> Required action:
Pull out of the data below the stretch of lines bounded by the one containing "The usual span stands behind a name" and the one containing "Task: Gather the", both bounds included, unchanged.

> Source information:
-*-

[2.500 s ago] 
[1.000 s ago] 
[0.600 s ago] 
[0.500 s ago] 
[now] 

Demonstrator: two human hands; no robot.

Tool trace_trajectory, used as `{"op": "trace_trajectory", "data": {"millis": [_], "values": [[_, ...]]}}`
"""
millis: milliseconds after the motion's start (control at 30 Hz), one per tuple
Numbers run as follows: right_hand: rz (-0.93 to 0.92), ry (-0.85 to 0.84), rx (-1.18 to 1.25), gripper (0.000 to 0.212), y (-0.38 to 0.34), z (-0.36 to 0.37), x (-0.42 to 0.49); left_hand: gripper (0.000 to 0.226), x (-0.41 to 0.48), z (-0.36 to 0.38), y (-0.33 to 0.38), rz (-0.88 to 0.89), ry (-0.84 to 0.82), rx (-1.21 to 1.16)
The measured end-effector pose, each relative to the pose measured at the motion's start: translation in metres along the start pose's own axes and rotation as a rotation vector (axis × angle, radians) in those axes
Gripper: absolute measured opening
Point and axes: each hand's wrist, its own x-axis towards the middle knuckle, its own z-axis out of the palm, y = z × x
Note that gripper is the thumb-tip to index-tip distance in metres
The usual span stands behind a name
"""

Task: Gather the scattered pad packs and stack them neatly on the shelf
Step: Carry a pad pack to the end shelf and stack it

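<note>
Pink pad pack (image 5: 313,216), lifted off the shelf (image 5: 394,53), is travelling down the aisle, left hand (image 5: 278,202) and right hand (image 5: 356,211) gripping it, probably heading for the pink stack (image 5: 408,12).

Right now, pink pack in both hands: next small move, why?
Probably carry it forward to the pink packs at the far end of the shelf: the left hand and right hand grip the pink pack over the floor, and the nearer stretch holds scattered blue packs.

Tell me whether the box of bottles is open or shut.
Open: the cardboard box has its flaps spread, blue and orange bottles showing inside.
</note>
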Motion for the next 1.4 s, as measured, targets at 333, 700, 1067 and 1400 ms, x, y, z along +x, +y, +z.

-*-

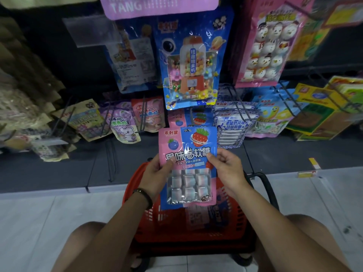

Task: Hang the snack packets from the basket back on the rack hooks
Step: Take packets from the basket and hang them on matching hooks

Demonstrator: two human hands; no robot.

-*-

> Final answer:
The usual span stands behind a name
"""

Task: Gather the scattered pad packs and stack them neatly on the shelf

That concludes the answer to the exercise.